Just checked my wife's graph and her normal Minute Ventilation looks closer to 7 L/min. She never suffers from CA events. Perhaps I am a shallow breather as well...
There is a wealth of information there...i think it will take awhile to begin to understand it. Maybe this weekend i can take some time and delve into a good tutorial.
I did look at the minute ventilation you mentioned, and mine seems to average on 5(5.05) with some fluctuation up and down.
With the changes i made last night the pressure did go almost to the 11 number of times... but seemed to be around 9 most of the time. So the 10 they prescribed years ago still seems to be pretty close. I think i will leave these settings for about a week and see how i do. If i push the top much i may increase the max to 12 to see if 11 is enough. The AHI was 0.3 last night... so all good there.
I have not had a full blown sleep study since 2007. They tried this year but i never slept deep enough to have any issues. I think i should have had a drug first since they wanted two hours deep sleep without my cpap. After 17 years use, that is difficult. They then did the home study, and did give me drug... so at least they were able to confirm the severe apnea.
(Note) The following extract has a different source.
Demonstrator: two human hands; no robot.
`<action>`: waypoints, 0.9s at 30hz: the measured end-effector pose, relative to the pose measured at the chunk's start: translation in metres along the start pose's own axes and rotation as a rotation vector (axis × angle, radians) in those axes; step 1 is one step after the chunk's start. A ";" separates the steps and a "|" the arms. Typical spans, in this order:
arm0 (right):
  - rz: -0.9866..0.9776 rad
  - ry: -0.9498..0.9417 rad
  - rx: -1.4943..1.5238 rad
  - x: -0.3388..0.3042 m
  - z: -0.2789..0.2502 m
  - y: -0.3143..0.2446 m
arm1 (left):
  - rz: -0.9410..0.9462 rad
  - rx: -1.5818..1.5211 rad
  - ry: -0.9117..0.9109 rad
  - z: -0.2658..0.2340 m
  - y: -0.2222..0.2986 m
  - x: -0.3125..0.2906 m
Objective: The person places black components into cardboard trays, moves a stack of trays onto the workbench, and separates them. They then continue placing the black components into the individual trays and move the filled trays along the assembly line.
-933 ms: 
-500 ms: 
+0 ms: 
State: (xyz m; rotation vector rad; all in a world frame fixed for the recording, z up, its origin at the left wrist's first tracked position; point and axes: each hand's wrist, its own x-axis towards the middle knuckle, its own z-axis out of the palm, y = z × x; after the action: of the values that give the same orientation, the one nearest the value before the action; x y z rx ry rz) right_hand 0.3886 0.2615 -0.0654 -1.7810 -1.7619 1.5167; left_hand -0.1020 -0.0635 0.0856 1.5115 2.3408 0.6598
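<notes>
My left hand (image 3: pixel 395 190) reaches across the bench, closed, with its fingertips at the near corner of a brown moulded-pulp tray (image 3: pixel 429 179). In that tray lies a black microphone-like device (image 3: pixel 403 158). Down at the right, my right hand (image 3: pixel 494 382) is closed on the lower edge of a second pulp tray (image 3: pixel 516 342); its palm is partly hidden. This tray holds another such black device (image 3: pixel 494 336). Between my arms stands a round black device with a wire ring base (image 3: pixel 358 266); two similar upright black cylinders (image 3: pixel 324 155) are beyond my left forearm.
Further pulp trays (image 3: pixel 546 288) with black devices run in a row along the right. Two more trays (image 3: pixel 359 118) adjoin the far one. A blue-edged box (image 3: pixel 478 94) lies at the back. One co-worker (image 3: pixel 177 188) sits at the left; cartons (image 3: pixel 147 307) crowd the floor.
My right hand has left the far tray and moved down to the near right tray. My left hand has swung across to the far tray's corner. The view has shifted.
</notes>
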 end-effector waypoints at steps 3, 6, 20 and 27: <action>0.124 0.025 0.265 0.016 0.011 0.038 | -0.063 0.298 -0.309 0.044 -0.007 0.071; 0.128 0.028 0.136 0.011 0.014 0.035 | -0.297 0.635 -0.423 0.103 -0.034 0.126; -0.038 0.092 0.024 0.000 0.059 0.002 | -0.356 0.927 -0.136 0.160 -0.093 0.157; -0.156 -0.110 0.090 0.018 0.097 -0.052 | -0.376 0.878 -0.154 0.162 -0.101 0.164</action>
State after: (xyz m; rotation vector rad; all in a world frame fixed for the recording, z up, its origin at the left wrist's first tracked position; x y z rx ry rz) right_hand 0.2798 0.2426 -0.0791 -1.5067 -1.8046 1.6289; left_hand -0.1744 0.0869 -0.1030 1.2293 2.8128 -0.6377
Most importantly, all the other items are still good today... so going back to the old mask seems to have solved those problems. Had i faced those issues when i first went on cpap, i never would have been compliant... it was miserable!
I am not so sure about the value of a sleep test if you are sleeping well and the AHI is low. The pressure you need to achieve that AHI is an indicator or how severe your apnea is. With a pressure of 10 cm working well for you, that suggests moderate apnea, perhaps at the higher end. But it is not really more than a curiosity if you can control apnea with a pap machine.
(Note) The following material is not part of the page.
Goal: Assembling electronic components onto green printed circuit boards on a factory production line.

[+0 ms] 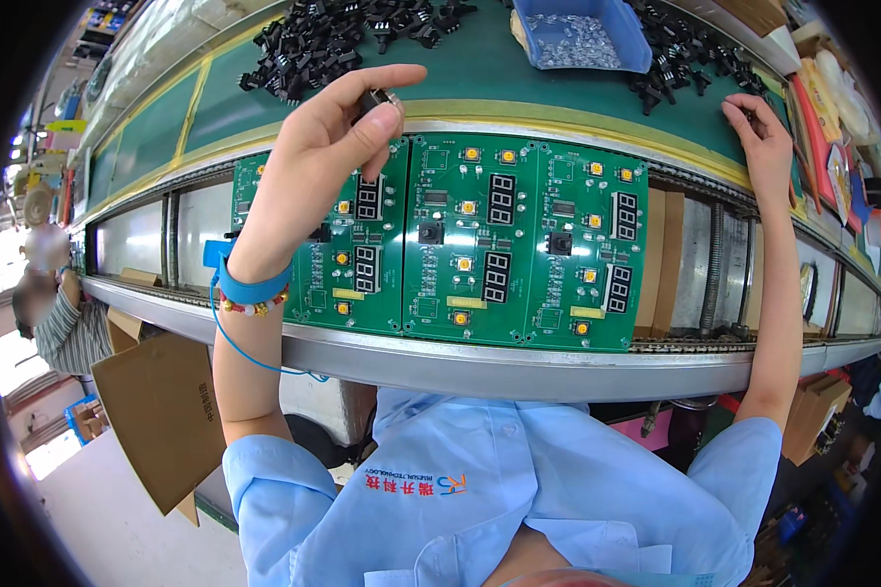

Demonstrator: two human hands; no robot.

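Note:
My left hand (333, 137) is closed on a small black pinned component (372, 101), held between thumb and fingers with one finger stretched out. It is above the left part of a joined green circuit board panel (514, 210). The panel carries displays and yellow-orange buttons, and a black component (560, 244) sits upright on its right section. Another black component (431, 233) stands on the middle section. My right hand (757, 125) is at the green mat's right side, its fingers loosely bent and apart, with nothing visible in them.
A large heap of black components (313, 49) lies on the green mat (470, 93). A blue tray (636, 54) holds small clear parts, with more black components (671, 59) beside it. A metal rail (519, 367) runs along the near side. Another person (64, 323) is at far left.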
I know my recent home study reported an AHI in mid to upper 30s without cpap... so the therapy is definitely doing its job.
I remember years ago it was much worse... when i was first diagnosed. But a move to a lower elevation a couple years ago has definitely helped. (5000 ft down to 500 ft)
I was so bad initially i could have kissed the drs after the diagnosis... it made such a difference in my life. In addition, i had very bad refux which only occurred in my sleep. And cpap therapy stopped that. Plus improved my blood pressure ... as well as made me just generally a more happy person cuz i was finally getting some good sleep. I had dealt with it so long i thought that was normal for me... what a revelation it was to really sleep good.
As a result i am about as compliant a person as you have ever met... On the rare occasions i haven’t used my cpap (power outage etc), the reflux starts again... and then it’s45 minutes of burning hell before i can breathe well, swallow without pain and get back to sleep.
Definitely a fan of the cpap ...
Elevation is one of the things that can aggravate central apnea issues. I live at only 2000 feet, but do notice an improvement when I manage to go on vacation at sea level. Have not gone to higher elevations since starting using a CPAP, but I expect it may not be good in a place like Denver.
I'm new here but I feel your pain. I've experienced the exact same thing. I just got a replacement resperonics dream station, matched pressures, thought I slept well, woke up with the worst jet lag feeling, yuck!!! I hate that feeling. For some reason, the slightest change can ruin a nights sleep, mask, machine, fine pressure settings etc. I think your brain adjusts to the new mask, pressure setting, over a period of a week or so. Otherwise I've never found a explanation for this.